Contudo, dietas hipocalóricas não foram prescritas. Dias et al. (2006), por sua vez, ao compararem os efeitos de diferentes programas de exercício nos quadros clínico e funcional de mulheres com excesso de peso, constataram que as voluntárias que realizaram um treinamento combinado composto por exercícios de força em circuito e atividade aeróbia em esteira e bicicleta ergométrica apresentaram maiores níveis de redução de MGA e aumentos de MCM, quando comparadas ao grupo de mulheres que realizou treinamento de força isolado. Igualmente aos resultados do presente estudo, Dias et al. (2006) não constataram reduções estatisticamente significativas de MGA no primeiro grupo de mulheres; no entanto, quando os valores são analisados na forma de percentual de gordura, a significância estatística foi observada. Quanto aos aspetos alimentares, é pertinente destacar que esses autores prescreveram dietas para as voluntárias, procedimento que pode explicar os resultados encontrados referentes à composição corporal.
CONCLUSÕES
Independentemente das divergências que caracterizam o TFC, os resultados encontrados no presente estudo indicam que mesmo havendo aumentos nos valores de ingestão de certos macronutrientes, o TFC promoveu reduções nos níveis de gordura corporal, demonstrando ser uma prática recomendada para os indivíduos que buscam alcançar esse tipo de resposta ao exercício físico. Quanto à MCM, o TFC demonstrou não promover aumentos significativos nos valores desse componente, permitindo, como inferência aos resultados de outras pesquisas, sugerir que não causa respostas adaptativas de hipertrofia muscular similares às proporcionadas pelo treinamento de força, quando avaliadas populações de indivíduos fisicamente inativos (Campos et al., 2002; Tanimoto et al., 2008; Wernbom, Augustsson, & Thomeé, 2007) Embora a realização de outras pesquisas longitudinais seja requerida, estando as mesmas apropriadas de métodos que permitam uma análise criteriosa e um maior controle das variáveis que determinem os efeitos do TFC sobre a composição corporal, a proposta do presente estudo torna-se pertinente a partir do momento em que busca contrapor ou reafirmar os fundamentos que têm norteado a prescrição desse tipo de treinamento.

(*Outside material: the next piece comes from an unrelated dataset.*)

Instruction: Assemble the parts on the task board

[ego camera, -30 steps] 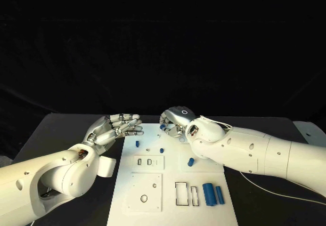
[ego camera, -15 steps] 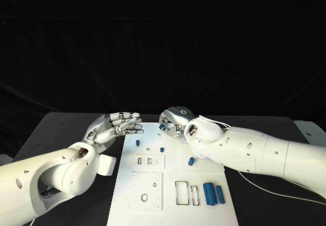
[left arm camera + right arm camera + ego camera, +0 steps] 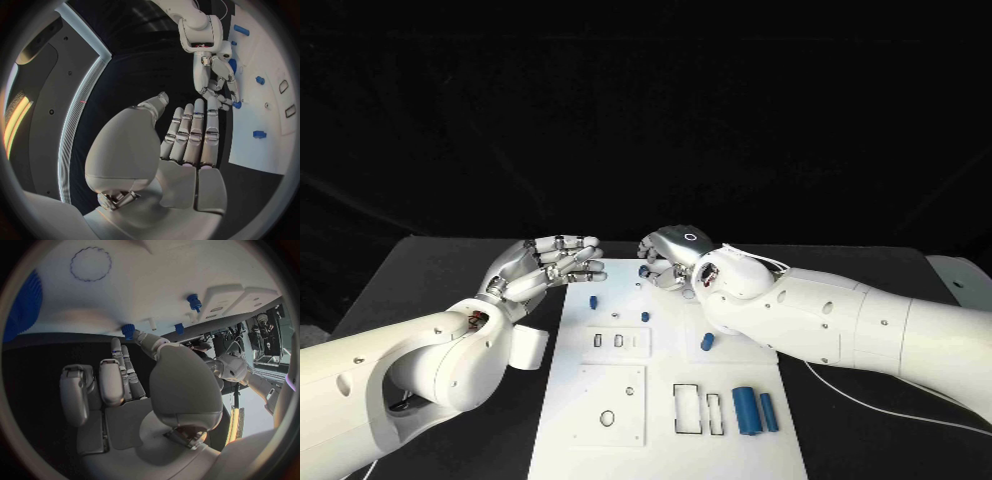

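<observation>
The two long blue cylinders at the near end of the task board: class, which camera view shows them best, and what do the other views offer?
The head view: both long blue cylinders lie side by side in full, beside the rectangular slots on the task board. The left wrist view gives small blue parts near the right hand; the right wrist view gives a blue ribbed shape at its rim, which I cannot identify.

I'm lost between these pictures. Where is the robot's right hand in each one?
Head view: right hand curled over the far end of the task board.
Left wrist view: beyond the left hand, at the board's edge.
Right wrist view: in the middle, fingertips towards the board.
Shared landmark: the white task board.
</observation>
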Available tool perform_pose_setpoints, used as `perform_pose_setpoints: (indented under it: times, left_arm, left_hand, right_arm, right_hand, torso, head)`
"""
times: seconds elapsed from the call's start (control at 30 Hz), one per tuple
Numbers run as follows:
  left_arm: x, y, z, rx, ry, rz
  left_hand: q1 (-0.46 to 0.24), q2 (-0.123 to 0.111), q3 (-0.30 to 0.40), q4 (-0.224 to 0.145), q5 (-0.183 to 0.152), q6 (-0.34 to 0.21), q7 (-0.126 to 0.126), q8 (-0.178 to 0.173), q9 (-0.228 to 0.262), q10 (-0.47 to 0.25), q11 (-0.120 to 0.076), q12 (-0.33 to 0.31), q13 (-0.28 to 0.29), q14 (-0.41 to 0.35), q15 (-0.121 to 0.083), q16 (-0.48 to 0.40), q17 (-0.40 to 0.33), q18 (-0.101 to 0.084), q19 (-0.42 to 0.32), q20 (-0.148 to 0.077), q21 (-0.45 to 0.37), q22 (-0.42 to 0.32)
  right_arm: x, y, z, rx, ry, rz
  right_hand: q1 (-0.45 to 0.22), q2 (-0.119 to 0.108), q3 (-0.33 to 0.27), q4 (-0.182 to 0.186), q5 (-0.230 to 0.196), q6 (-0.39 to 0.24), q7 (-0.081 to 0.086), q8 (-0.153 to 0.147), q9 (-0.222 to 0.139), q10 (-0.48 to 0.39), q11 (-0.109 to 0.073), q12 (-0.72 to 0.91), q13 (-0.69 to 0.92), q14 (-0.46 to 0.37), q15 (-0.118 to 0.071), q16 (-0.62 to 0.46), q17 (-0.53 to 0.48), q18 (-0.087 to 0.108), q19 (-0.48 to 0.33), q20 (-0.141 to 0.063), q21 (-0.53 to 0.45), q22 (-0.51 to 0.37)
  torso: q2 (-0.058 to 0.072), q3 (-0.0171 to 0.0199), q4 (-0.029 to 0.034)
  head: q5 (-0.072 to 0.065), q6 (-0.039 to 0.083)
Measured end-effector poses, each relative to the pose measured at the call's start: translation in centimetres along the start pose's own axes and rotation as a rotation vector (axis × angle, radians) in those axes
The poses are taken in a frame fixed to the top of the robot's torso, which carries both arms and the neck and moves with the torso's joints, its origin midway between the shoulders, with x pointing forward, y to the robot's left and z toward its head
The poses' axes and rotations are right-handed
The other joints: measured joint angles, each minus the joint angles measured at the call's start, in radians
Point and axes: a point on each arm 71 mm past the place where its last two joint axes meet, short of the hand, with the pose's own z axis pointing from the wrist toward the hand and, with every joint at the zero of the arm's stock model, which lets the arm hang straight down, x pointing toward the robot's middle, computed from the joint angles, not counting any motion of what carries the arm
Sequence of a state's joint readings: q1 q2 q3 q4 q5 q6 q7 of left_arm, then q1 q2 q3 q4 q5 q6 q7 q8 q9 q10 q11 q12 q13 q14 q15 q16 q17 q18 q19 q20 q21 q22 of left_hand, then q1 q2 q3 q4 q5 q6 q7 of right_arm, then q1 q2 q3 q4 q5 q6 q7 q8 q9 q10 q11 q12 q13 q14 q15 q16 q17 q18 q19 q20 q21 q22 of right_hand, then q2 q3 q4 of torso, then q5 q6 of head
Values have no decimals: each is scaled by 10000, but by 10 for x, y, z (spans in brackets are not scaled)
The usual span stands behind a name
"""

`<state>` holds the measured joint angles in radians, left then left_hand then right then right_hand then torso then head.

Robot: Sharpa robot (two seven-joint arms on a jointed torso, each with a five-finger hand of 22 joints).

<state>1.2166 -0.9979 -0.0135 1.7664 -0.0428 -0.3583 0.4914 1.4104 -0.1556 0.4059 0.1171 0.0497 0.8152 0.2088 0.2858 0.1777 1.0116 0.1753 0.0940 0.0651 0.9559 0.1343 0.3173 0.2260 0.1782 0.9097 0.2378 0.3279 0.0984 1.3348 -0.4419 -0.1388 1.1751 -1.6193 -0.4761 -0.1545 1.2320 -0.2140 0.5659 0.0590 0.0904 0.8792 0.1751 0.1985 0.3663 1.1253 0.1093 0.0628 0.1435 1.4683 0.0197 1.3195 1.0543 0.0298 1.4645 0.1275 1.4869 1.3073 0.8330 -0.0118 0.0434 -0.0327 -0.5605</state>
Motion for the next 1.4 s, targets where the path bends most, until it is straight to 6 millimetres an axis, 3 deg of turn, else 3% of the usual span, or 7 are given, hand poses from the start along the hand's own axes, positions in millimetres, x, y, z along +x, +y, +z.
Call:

Como sugestão para futuras pesquisas, indica-se a realização de investigações com um maior número de sujeitos, caracterizados diferentemente quanto ao sexo, idade e nível de treinamento. Além disso, é importante analisar outras variáveis indicadoras de alterações na composição corporal, sejam elas expressas por respostas agudas ou crônicos ao exercício físico, como os valores de consumo excessivo de oxigênio pós-exercício e da taxa metabólica de repouso.